Look through the lines below for the word "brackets", and copy every line that has it.

:: Input data

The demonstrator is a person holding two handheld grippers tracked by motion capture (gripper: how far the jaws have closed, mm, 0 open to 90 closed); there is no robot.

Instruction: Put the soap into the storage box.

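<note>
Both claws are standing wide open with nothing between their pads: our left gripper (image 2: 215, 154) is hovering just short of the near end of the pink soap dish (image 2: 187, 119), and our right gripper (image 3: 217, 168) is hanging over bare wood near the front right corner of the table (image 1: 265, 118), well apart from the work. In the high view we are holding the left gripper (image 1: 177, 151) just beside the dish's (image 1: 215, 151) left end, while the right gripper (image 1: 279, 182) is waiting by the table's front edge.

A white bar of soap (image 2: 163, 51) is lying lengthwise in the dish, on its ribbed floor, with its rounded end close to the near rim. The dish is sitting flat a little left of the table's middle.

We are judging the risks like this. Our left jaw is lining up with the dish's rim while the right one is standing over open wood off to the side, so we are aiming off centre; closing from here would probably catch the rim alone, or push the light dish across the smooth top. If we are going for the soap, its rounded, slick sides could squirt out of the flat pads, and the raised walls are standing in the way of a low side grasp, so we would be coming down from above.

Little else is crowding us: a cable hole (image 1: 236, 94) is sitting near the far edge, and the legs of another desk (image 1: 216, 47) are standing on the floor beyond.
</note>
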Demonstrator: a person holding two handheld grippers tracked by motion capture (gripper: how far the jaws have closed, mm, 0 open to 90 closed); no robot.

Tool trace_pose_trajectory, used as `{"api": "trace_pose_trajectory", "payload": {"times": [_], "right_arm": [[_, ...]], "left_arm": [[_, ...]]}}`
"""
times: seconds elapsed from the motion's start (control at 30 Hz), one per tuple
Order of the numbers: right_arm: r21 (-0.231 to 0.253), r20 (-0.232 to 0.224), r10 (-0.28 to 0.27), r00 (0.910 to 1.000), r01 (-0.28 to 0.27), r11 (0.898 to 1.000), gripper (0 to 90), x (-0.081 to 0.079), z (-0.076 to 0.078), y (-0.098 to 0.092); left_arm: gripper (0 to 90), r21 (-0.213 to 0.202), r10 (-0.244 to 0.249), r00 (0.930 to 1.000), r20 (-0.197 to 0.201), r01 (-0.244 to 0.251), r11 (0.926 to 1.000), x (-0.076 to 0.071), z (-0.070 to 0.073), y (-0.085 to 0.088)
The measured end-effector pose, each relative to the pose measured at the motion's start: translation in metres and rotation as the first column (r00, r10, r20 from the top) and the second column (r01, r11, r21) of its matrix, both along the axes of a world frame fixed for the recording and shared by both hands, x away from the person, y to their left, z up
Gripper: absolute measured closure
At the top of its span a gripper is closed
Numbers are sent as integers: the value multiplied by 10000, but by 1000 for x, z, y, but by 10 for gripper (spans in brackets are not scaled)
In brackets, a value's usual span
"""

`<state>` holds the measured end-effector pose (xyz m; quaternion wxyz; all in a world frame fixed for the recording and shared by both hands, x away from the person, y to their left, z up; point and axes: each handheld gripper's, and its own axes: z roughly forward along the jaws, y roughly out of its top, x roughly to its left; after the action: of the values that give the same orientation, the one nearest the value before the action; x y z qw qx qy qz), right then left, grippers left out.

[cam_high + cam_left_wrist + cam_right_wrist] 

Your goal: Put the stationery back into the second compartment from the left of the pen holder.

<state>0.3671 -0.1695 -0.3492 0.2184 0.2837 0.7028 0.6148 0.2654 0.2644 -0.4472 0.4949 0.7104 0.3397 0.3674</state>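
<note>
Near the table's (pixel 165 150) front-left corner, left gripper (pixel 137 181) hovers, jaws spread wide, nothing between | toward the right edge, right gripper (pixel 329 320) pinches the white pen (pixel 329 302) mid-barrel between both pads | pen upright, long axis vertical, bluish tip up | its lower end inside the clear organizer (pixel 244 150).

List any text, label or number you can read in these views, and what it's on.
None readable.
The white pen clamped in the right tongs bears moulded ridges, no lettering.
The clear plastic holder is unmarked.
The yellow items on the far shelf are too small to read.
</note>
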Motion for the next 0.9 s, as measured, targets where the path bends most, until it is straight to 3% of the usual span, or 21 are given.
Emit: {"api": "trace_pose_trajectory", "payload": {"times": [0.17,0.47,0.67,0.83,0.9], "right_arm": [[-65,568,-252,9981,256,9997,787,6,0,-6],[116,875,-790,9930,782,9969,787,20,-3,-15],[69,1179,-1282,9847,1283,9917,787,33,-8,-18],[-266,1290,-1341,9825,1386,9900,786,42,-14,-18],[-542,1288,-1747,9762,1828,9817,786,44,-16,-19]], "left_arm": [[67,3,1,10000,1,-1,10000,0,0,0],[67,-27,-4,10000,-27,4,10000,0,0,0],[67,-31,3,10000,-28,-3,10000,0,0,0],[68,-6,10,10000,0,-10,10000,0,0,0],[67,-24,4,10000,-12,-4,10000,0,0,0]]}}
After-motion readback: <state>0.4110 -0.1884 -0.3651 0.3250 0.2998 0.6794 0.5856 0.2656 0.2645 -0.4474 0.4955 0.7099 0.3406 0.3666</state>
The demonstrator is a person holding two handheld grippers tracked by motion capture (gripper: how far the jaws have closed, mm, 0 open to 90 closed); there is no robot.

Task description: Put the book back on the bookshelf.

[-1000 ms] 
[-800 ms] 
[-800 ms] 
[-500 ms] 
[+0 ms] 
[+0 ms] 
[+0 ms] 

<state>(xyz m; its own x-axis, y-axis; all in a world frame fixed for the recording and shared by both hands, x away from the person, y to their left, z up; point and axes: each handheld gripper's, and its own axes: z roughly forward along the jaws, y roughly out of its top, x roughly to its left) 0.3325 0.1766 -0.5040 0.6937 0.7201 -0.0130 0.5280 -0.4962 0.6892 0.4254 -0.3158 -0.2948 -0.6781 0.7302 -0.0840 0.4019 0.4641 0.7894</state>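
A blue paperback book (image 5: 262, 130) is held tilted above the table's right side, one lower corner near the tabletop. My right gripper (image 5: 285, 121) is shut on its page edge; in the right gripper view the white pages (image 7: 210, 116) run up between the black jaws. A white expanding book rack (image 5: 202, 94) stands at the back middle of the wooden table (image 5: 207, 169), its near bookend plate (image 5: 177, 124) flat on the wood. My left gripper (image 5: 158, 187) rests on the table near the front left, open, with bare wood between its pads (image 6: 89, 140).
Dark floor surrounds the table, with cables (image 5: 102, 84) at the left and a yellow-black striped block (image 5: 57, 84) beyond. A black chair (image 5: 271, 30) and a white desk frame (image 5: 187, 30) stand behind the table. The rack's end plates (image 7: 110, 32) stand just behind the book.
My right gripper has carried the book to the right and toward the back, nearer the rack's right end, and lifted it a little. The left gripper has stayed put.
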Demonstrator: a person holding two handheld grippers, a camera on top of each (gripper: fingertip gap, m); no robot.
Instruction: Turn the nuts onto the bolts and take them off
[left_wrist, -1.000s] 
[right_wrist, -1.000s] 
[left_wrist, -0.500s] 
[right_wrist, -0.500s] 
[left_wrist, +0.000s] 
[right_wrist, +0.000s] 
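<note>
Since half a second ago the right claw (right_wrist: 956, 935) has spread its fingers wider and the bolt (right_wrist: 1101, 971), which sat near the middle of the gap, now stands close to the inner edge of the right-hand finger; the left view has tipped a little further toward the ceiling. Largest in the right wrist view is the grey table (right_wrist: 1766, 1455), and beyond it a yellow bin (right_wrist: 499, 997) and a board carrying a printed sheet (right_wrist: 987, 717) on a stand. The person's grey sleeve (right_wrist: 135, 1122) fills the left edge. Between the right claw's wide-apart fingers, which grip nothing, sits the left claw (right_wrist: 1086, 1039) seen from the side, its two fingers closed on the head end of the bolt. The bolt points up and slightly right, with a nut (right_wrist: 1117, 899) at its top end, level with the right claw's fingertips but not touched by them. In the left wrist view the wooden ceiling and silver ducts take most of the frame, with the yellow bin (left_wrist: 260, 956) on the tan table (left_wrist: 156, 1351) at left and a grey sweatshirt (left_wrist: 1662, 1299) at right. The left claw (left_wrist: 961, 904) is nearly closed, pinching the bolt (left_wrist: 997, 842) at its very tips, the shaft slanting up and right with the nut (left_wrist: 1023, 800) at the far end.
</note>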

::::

→ **Expected output**
Numbers are sent as integers: the value multiplied by 10000, but by 1000 for x, z, y, but by 10 for gripper (spans in brackets are not scaled)
In brackets, a value's usual span

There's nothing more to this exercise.